*What you need to do*
The part below that opens with the line containing "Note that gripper" and closes with the line containing "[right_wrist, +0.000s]" should be copied exactly, minus any pictures.

*Stored data*

§ §

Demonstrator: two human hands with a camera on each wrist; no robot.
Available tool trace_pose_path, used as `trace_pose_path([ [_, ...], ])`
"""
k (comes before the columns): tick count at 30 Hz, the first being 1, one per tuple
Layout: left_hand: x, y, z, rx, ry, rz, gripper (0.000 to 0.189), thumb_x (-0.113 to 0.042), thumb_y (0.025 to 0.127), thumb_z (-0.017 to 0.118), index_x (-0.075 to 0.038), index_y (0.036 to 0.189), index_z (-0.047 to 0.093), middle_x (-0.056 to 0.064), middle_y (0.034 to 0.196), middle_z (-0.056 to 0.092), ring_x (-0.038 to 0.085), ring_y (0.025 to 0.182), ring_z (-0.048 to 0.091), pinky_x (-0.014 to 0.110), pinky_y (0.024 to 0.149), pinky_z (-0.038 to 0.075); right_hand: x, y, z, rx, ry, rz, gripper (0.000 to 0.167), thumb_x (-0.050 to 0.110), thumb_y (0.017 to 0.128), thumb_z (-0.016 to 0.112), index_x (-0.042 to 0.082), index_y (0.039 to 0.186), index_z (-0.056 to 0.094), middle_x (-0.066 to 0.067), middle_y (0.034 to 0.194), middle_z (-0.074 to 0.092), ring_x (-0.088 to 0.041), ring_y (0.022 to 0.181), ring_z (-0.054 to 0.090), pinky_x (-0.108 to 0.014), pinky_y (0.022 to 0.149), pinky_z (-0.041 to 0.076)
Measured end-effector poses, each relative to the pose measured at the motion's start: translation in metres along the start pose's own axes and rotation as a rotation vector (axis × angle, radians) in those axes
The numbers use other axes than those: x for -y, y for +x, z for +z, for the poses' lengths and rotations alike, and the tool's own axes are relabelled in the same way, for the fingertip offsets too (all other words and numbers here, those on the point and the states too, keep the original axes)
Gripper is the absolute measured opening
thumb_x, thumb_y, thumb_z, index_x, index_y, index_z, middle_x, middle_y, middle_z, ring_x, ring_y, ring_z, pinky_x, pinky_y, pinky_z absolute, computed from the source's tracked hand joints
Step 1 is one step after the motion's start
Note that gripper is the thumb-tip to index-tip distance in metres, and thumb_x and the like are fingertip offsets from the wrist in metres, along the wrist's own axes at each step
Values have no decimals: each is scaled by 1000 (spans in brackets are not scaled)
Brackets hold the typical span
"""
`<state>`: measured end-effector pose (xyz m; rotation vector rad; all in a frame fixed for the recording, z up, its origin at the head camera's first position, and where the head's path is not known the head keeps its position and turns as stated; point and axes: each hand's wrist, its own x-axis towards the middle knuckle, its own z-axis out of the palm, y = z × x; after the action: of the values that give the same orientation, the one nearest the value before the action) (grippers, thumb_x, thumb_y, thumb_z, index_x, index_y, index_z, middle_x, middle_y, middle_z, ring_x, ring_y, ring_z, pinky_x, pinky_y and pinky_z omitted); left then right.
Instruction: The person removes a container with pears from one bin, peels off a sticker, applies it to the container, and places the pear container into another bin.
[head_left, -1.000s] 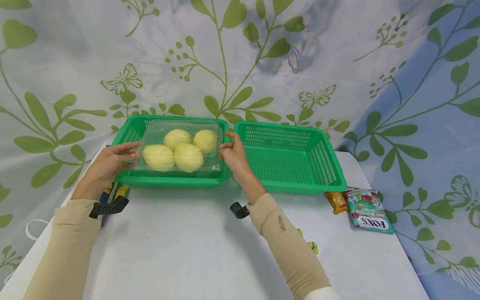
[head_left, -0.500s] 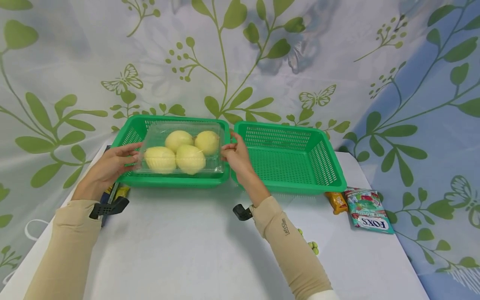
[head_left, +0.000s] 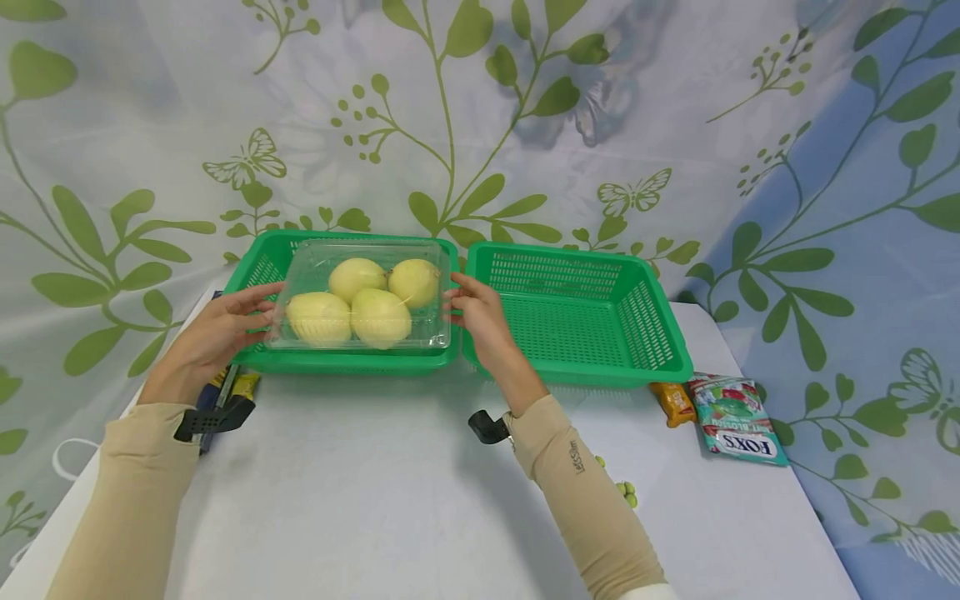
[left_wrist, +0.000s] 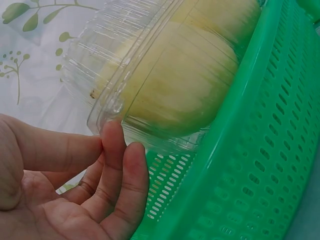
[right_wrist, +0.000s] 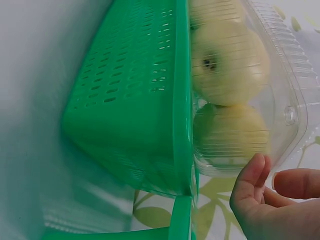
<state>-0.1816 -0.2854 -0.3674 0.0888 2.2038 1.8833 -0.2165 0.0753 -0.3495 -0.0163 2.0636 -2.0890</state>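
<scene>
- The left hand point(head_left: 206, 337) pinches the lip point(left_wrist: 107, 104) of the clear plastic box point(head_left: 306, 275) between thumb and fingertips; the right hand point(head_left: 486, 325) has bent fingertips against the opposite end, its thumb a little apart, and whether it pinches too I cannot tell.
- The clear plastic box sits between the hands, within the rim of the green basket point(head_left: 345, 363); whether its base rests on the basket floor is hidden.
- Four pale yellow fruits point(head_left: 318, 319) show inside, probably making it heavy for such thin walls.
- The plastic looks smooth, likely slippery and springy; squeezing the ends could bow it or pop the lid.
- The firmest hold is probably the doubled lip at both ends, thumbs above, fingers supporting beneath, kept level so the fruits don't roll.
</scene>
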Motion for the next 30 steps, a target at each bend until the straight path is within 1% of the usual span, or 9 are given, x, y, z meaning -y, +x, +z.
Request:
trace_pose_path([
  [3,0,0,0,0,26,-4,64,-20,105,54,-15,161,25,-8,115,42,1,102,50,14,82,50,-2,0,-2,7,-2,2,49,2,103,45,12,151,45,-4,111,56,-14,94,58,-35,98,53],
  [7,-3,2,1,15,87,-13,63,-22,106,51,-16,162,21,-9,118,40,0,106,49,13,85,50,-3,-1,-6,-6,14,4,47,2,103,48,13,149,47,-3,109,55,-14,94,58,-32,93,53],
  [10,-7,4,2,25,85,-9,63,-22,107,50,-15,162,21,-9,118,40,0,107,48,13,86,49,-2,-2,-8,-22,38,-3,46,2,103,50,12,147,49,-3,106,54,-14,92,58,-31,90,52],
  [12,-8,3,2,25,52,-6,63,-21,106,51,-15,161,22,-9,117,40,1,106,48,14,85,50,-1,-3,-8,-22,44,-8,45,3,103,51,13,146,50,-2,105,54,-14,92,58,-32,90,52],
  [15,-7,-1,2,21,-33,5,63,-18,104,55,-15,160,26,-8,116,42,2,104,50,15,83,51,0,-5,-9,-5,55,-1,45,5,103,51,14,147,49,-1,103,53,-14,92,58,-32,91,50],
  [20,-5,-6,4,50,-203,72,54,-7,103,55,-19,153,40,-9,109,50,3,97,54,18,78,52,1,-11,-11,19,121,27,47,5,104,50,13,150,45,1,102,54,-12,91,57,-30,90,49],
  [22,-5,-8,6,68,-247,98,50,-4,103,53,-20,150,45,-9,107,53,4,95,55,19,78,52,2,-14,-12,16,163,36,47,4,104,49,13,150,45,1,101,54,-12,89,57,-29,88,48],
  [25,-6,-11,8,81,-273,116,48,-2,103,52,-23,146,50,-8,108,53,4,95,56,18,79,52,4,-19,-13,7,217,41,47,2,103,49,12,149,47,1,98,55,-12,87,57,-29,85,47],
  [30,-6,-16,11,90,-312,129,46,1,102,50,-26,140,57,-7,109,53,5,96,57,17,80,53,8,-24,-15,0,252,43,46,2,102,50,12,147,49,2,97,56,-12,86,58,-28,85,47],
])
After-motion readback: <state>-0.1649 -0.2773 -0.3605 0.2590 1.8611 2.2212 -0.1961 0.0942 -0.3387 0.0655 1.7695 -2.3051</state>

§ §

*Task output*
Note that gripper is the thumb-tip to index-tip distance in metres, and thumb_x and the like are fingertip offsets from the wrist in metres, along the wrist's own axes at each step
Values have no decimals: each is scaled by 1000 (spans in brackets are not scaled)
Brackets hold the typical span
"""
`<state>`: measured end-effector pose (xyz m; rotation vector rad; all in a frame fixed for the recording, z up, its origin at the head camera's first position, and where the head's path is not known the head keeps its position and turns as stated; point and axes: each hand's wrist, its own x-axis towards the middle knuckle, its own z-axis out of the palm, y = z × x; after the action: of the values that give the same orientation, the one nearest the value before the action) (grippers, thumb_x, thumb_y, thumb_z, index_x, index_y, index_z, middle_x, middle_y, middle_z, ring_x, ring_y, ring_z, pinky_x, pinky_y and pinky_z omitted); left then right.
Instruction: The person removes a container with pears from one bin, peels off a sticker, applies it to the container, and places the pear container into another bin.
[head_left, -1.000s] 
[head_left, -0.500s] 
[head_left, +0.000s] 
[left_wrist, +0.000s] 
[right_wrist, +0.000s] 

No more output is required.